→ **Exercise brief**
Reproduce each line of the material exactly, minus any picture.

--*--

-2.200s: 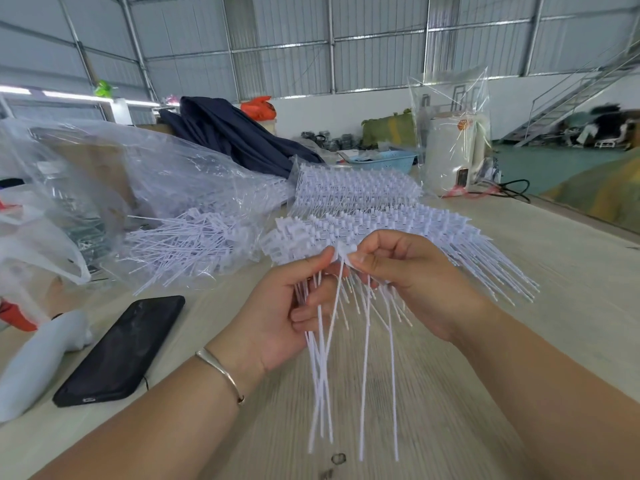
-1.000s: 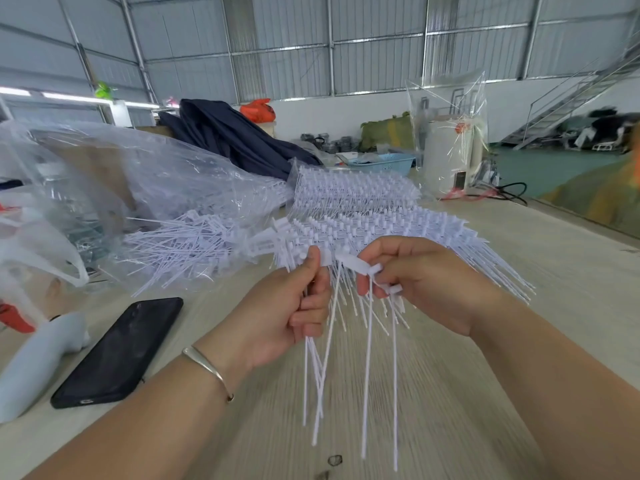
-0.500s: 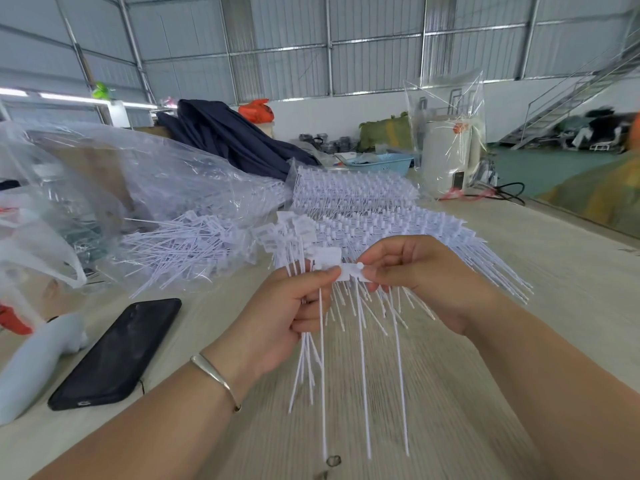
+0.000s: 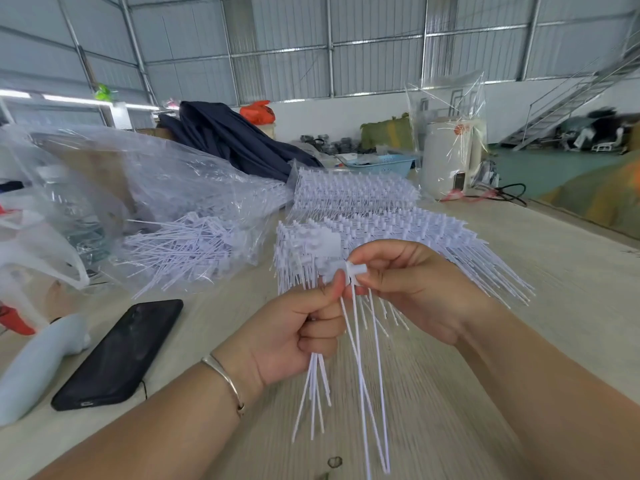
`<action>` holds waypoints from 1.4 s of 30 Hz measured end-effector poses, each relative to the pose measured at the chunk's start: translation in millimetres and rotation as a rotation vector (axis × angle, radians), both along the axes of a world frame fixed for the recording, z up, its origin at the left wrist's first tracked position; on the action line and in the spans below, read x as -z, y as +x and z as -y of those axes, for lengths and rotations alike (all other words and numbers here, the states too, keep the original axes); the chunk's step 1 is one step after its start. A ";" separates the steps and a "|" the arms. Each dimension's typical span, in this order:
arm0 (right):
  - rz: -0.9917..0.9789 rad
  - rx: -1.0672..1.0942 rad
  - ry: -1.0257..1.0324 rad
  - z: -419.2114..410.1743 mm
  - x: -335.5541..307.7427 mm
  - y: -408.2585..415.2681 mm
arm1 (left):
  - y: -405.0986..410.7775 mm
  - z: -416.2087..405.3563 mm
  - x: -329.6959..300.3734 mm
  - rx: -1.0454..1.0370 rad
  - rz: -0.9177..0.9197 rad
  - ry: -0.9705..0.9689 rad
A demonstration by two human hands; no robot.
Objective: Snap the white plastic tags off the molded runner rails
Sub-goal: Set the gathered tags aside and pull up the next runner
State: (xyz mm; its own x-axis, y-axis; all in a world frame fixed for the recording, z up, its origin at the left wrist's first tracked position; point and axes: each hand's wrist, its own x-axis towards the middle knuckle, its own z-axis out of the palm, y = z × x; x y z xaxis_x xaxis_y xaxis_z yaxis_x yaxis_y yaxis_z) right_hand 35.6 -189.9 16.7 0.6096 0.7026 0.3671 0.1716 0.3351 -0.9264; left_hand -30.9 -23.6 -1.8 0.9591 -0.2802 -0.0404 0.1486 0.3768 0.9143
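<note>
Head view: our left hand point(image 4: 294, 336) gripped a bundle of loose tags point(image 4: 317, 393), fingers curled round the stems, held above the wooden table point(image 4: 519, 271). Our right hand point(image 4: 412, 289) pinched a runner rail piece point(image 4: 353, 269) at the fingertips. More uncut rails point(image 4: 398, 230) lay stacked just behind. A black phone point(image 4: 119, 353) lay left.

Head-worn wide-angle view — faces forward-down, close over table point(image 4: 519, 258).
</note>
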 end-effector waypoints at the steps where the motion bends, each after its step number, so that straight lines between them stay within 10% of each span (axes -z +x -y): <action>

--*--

→ **Answer space**
-2.200s: 
-1.000s: 
-0.500s: 
+0.000s: 
`<action>` holds waypoints from 1.4 s of 30 Hz measured end-effector poses, each relative to the pose measured at the chunk's start: translation in millimetres and rotation as a rotation vector (axis × angle, radians), both along the axes of a world frame fixed for the recording, z up, its origin at the left wrist's first tracked position; on the action line and in the spans below, read x as -z, y as +x and z as -y of those axes, for lengths and rotations alike (all other words and numbers here, the states too, keep the original axes); the chunk's step 1 is one step after its start. A ";" separates the steps and a "|" the arms. Each dimension's typical span, in this order:
arm0 (right):
  - rz: -0.9917..0.9789 rad
  - rx: -1.0672..1.0942 rad
  - ry: -1.0257..1.0324 rad
  - z: -419.2114..410.1743 mm
  - x: -335.5541..307.7427 mm
  - y: -408.2585..415.2681 mm
arm1 (left):
  - y: -405.0986..410.7775 mm
  - z: -416.2087..405.3563 mm
  - x: -329.6959..300.3734 mm
  - rx: -1.0454..1.0370 rad
  - rz: -0.9177..0.9197 rad
  - ry: -0.9705..0.9689 rad
A demonstration by two human hands; no robot.
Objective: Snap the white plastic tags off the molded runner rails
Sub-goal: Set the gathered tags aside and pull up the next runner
State: (xyz mm; its own x-axis, y-axis; all in a world frame fixed for the recording, z up, its origin at the left wrist's first tracked position; point and axes: each hand's wrist, its own x-axis towards the middle knuckle, its own z-axis out of the palm, y = z × x; x y z xaxis_x xaxis_y xaxis_z yaxis_x yaxis_y yaxis_z) right_hand 35.6 -189.9 16.7 0.6096 0.7026 0.3671 0.1716 0.3351 -0.9264; left_hand -30.9 -23.6 -1.8 0.9591 -0.2802 -0.0404 0.1486 0.3768 0.9143
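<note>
Head view: our left hand point(image 4: 294, 336) gripped a bundle of loose tags point(image 4: 317, 393), fingers curled round the stems, held above the wooden table point(image 4: 519, 271). Our right hand point(image 4: 412, 289) pinched a runner rail piece point(image 4: 353, 269) at the fingertips. More uncut rails point(image 4: 398, 230) lay stacked just behind. A black phone point(image 4: 119, 353) lay left.

Head-worn wide-angle view — faces forward-down, close over table point(image 4: 519, 258).
</note>
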 end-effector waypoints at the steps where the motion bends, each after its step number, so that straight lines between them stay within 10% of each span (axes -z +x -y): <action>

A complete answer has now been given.